La Rete ci fa belli

Narciso

Tutti un po' narcisi gli italiani sul Wb

Noi italiani siamo più belli in Rete che nella vita reale e su Web e social network spopolano le bugie bianche. Un italiano su due tarocca in buona fede il suo profilo per creare un alter-ego virtuale a immagine e somiglianza di chi vorrebbe essere. Però la voglia di apparire online ci rende migliori anche nel quotidiano. A dirlo è una ricerca condotta da Redshift Research per conto di Intel.

C’è chi perde d’incanto qualche chilo di troppo e chi recupera la folta chioma di un tempo, chi una nuova giovinezza e chi mille amanti e avventure nel mondo. È la magia del Web, dei social network e delle nuove modalità di relazione digitale. Ci si affida al virtuale, si gioca sulla multimedialità e sul potere delle parole, e in un attimo il gioco è fatto. Qualche piccola, innocua, bugia bianca si mescola al reale, qualche esperienza vissuta con altre solo sognate o rivissute ad arte, e così l’alter–ego digitale diventa davvero ciò che vorremmo essere, ma che ancora non siamo e forse mai saremo.

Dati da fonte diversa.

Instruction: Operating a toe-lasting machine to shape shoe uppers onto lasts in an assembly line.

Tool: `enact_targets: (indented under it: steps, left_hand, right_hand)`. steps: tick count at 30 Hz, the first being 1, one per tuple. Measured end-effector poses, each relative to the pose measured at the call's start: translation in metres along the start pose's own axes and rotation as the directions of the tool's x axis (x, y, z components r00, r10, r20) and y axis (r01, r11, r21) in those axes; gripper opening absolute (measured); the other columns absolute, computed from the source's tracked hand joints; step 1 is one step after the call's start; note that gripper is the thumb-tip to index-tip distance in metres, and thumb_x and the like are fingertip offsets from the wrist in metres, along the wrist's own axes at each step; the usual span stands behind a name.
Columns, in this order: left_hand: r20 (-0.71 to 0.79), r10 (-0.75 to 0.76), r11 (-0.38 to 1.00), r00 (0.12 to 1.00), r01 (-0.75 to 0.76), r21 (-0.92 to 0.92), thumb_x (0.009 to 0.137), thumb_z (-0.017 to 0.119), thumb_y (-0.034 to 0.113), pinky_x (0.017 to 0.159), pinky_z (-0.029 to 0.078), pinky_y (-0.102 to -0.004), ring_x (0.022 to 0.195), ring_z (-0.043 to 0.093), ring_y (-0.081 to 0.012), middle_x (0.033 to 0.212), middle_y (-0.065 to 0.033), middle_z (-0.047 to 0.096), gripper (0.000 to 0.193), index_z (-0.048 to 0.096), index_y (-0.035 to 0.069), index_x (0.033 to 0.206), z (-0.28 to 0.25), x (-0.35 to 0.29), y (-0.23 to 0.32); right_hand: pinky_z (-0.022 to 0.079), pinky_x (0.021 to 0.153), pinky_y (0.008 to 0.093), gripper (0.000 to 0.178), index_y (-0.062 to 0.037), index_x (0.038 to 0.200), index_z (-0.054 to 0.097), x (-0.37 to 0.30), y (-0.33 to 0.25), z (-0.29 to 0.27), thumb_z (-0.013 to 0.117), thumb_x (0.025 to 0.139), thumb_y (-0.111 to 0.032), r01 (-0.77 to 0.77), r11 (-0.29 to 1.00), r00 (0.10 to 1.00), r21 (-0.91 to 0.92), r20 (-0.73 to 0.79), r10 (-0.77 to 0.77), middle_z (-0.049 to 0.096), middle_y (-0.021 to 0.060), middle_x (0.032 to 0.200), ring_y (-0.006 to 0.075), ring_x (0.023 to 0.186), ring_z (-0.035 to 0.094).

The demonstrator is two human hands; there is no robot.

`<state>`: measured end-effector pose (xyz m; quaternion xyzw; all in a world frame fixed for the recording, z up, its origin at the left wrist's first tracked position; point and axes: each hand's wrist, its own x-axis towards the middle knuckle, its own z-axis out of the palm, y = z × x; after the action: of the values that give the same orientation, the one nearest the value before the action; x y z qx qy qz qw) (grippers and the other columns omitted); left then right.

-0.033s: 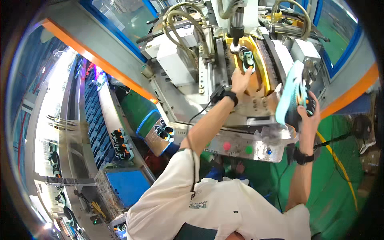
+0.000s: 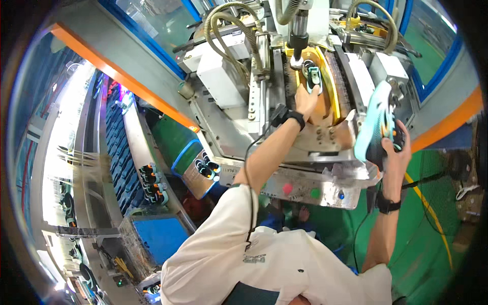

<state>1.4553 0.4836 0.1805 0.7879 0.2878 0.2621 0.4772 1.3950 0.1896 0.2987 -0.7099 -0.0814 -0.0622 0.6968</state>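
My left hand (image 2: pixel 307 99) reaches into the machine's yellow-edged bay. Its fingers are closed on the near end of a dark and mint shoe (image 2: pixel 313 76), which lies under a metal press rod (image 2: pixel 297 62). Off to the right, my right hand (image 2: pixel 397 148) grips a second shoe, a black one with a pale mint sole (image 2: pixel 372 119). That shoe is held up on its side, its sole facing left, beside the machine's front right corner. My fingers partly hide its upper.
A front panel (image 2: pixel 310 190) carries red, green and blue buttons. Hoses (image 2: pixel 223 35) and white housings (image 2: pixel 222 79) flank the bay. At left are a small stand with a pair of shoes (image 2: pixel 207 166), a conveyor with more shoes (image 2: pixel 152 184) and a blue-topped box (image 2: pixel 161 239).
The view has shifted slightly. My right hand and its shoe sit a little farther right and lower, and both hands keep their hold.
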Motion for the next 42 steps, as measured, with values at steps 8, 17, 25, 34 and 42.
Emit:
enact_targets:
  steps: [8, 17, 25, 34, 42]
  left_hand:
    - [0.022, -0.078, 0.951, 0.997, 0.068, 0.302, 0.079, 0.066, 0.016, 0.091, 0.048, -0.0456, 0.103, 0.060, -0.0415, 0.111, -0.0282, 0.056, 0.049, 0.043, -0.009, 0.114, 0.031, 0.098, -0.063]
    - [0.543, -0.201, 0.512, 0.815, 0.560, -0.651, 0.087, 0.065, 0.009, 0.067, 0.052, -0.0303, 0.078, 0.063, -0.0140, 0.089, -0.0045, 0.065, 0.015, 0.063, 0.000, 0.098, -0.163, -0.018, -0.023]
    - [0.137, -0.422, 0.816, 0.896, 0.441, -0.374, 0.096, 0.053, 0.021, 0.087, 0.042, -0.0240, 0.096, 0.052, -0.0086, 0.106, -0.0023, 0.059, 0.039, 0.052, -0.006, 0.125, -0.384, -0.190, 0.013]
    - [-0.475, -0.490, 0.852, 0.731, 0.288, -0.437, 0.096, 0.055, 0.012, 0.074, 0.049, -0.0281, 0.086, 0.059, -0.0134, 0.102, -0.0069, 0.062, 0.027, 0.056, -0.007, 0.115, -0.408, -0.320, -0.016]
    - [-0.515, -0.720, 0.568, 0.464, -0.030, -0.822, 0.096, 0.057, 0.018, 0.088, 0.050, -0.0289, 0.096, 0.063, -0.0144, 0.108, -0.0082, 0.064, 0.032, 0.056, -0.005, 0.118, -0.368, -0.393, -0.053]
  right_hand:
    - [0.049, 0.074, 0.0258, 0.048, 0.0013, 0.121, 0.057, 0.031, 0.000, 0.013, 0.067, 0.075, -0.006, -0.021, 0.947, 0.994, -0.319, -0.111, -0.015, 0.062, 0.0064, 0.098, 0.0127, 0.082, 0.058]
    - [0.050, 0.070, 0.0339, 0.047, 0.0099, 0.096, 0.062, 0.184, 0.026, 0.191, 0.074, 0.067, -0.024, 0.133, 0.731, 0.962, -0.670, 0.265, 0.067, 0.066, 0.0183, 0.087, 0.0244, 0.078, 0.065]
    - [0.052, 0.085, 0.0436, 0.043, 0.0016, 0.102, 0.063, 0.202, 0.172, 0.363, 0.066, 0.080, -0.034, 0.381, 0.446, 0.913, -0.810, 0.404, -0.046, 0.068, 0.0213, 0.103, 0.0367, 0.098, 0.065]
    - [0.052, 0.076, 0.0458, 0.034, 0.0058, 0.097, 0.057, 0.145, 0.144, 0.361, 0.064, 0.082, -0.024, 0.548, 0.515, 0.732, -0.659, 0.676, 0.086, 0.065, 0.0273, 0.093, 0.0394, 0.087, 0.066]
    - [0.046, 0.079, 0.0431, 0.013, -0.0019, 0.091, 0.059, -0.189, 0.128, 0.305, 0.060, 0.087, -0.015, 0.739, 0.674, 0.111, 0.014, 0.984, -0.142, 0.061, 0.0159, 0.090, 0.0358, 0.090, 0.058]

Il fenomeno è così diffuso che, secondo la ricerca, un italiano su due dichiara di aver taroccato almeno una volta il suo profilo online, magari anche solo con piccole accortezze, inconsapevoli o in buona fede. Addirittura ben il 53% degli intervistati, in particolare tra i maschi, arriva a confessare un desiderio sorprendente: vorrebbe assomigliare di più all’immagine di sé che racconta quotidianamente online. Non va meglio nel resto d’Europa − con la sola eccezione dell’Olanda che mostra una percentuale dimezzata al 27% − mentre in Medio Oriente e in particolare in Egitto il valore sale addirittura al 76%.

Tra le motivazioni alla base di questi frequenti lifting virtuali, più o meno incisivi, vincono il desiderio di catturare l’attenzione di amici e conoscenti nel 55% dei casi o, nel 40%, il tentativo di nascondere le proprie insicurezze, soprattutto per il gentil sesso. Per un maschio su due l’obiettivo principe rimane invece quello di poter giocare qualche amo in più nel pescare nuovi amori o relazioni (vale lo stesso solo per una donna su tre). Hanno infine un peso importante anche il solo narcisismo e l’intento di piacere di più a potenziali datori di lavoro.

Dai dati della ricerca Intel, emerge anche un curioso paradosso. La voglia di apparire e arricchire i propri profili online, ci spinge a essere migliori anche nella vita reale. Il primo beneficio? Si tiene generalmente traccia con maggior attenzione di tutti i momenti belli e degli affetti della propria vita. Il 33% degli intervistati dichiara infatti di scattare più foto di sé e della propria famiglia e, in misura minore, di fare più vacanze. Il 31% degli italiani confessa inoltre di essere più curioso e di leggere di più, in cerca di spunti da condividere e commentare in Rete; una percentuale comunque più bassa che nel resto d’Europa, dove il valore si assesta al 42%, e di molto inferiore a quella di paesi spazzati recentemente dai venti di rinnovamento come nel Medio Oriente, Egitto in testa (71%).